§ **Task description**
The answer should consist solely of the lines from the first one below through the line containing "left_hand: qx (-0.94", copied exactly.
── Data to process ──
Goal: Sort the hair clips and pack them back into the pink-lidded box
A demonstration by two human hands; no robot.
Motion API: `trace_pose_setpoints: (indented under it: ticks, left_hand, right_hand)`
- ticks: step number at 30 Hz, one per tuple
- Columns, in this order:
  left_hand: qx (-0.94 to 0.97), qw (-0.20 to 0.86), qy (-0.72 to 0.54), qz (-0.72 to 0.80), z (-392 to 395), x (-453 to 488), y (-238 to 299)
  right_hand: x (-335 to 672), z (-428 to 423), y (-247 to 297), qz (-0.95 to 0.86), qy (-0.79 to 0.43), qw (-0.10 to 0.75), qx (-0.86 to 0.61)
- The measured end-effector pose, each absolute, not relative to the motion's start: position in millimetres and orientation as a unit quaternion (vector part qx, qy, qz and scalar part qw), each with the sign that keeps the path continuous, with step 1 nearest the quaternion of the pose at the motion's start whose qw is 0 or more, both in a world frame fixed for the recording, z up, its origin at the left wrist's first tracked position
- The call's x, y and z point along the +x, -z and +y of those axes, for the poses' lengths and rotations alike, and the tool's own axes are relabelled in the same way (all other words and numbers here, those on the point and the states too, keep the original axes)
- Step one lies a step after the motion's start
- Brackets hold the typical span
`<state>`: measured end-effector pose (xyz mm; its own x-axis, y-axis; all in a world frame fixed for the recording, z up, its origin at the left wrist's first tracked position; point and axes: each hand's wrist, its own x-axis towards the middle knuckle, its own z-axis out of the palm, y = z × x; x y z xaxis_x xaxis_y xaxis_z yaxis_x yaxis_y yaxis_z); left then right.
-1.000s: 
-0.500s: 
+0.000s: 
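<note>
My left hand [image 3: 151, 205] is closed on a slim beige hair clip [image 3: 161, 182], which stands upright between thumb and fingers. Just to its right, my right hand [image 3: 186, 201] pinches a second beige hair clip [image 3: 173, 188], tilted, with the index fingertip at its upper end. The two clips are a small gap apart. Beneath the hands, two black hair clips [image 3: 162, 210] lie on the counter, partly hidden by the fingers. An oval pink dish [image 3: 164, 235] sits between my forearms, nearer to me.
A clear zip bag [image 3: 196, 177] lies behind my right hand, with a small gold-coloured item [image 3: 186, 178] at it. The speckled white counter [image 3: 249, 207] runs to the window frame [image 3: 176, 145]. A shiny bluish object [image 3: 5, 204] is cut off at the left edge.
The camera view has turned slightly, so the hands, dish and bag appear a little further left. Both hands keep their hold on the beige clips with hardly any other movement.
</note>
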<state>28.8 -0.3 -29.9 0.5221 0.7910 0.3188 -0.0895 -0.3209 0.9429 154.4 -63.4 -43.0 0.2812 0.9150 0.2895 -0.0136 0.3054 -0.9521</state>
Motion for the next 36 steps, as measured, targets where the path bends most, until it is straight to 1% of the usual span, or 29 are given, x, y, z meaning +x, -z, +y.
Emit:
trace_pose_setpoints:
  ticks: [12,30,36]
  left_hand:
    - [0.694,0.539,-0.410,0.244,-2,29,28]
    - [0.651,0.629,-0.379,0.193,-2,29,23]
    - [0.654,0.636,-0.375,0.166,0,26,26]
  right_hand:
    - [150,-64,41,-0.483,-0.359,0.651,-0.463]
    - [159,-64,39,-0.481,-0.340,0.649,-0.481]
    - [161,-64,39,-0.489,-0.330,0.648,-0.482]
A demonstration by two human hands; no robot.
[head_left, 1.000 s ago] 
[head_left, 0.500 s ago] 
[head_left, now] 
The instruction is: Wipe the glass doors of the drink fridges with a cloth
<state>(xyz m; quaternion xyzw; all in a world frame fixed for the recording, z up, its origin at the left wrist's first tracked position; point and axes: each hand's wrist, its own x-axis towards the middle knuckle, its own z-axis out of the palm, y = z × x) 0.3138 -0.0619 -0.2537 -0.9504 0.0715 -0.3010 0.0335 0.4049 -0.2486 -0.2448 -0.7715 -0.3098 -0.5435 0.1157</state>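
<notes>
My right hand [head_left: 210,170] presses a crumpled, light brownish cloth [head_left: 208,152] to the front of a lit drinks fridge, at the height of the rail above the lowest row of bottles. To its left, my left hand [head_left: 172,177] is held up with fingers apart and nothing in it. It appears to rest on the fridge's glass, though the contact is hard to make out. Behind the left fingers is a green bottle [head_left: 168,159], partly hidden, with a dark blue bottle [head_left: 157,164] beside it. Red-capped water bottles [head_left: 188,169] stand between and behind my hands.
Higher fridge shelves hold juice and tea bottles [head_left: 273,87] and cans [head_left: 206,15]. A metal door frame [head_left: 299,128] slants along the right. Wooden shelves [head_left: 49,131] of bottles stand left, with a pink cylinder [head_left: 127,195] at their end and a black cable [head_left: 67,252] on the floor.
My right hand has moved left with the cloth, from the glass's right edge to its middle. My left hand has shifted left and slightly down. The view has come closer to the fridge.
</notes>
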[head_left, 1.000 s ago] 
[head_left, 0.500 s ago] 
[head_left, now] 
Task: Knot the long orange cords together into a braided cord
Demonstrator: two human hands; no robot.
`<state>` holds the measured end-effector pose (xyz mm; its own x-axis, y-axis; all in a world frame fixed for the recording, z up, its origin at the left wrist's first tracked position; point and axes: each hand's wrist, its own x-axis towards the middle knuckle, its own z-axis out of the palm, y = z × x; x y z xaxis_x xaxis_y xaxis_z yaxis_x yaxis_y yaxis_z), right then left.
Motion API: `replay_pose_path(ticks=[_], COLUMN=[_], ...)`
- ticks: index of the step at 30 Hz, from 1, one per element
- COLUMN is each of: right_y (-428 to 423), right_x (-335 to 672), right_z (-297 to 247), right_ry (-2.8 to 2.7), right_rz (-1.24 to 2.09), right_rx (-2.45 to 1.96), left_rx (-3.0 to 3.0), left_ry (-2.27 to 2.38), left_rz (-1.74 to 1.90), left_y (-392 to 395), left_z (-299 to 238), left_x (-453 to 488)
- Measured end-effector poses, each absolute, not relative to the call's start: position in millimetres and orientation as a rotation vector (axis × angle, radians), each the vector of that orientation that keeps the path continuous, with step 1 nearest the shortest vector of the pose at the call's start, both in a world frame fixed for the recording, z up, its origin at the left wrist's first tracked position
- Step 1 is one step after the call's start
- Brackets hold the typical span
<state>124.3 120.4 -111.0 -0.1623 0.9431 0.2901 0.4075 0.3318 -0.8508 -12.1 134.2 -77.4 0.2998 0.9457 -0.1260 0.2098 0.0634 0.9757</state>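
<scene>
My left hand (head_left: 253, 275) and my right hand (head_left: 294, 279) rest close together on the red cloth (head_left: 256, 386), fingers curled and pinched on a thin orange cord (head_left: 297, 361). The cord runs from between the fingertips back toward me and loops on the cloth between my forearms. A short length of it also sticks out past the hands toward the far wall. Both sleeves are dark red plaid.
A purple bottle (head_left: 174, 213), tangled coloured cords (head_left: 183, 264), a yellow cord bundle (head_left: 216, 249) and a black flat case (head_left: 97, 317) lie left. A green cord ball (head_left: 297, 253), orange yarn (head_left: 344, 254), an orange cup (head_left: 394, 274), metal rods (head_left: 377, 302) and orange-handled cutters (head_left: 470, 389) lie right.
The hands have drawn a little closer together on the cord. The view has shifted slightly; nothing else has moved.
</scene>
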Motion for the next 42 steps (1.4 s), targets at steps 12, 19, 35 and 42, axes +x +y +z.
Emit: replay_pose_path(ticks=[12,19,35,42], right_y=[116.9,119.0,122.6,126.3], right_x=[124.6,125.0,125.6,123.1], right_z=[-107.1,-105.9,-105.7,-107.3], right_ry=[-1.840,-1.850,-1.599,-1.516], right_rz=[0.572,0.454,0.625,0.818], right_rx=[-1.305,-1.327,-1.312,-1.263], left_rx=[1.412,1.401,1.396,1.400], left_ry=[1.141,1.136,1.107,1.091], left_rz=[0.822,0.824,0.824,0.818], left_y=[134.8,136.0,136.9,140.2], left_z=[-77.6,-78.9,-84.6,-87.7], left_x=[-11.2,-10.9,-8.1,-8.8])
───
§ **Finished task**
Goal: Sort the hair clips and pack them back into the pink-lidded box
A demonstration by two human hands; no robot.
Motion API: `trace_pose_setpoints: (indented under it: ticks, left_hand, right_hand)`
- ticks: step number at 30 Hz, one per tuple
- Columns, in this order:
  left_hand: qx (-0.94 to 0.97), qw (-0.20 to 0.86), qy (-0.72 to 0.54), qz (-0.72 to 0.80), z (-392 to 395), x (-453 to 488), y (-238 to 299)

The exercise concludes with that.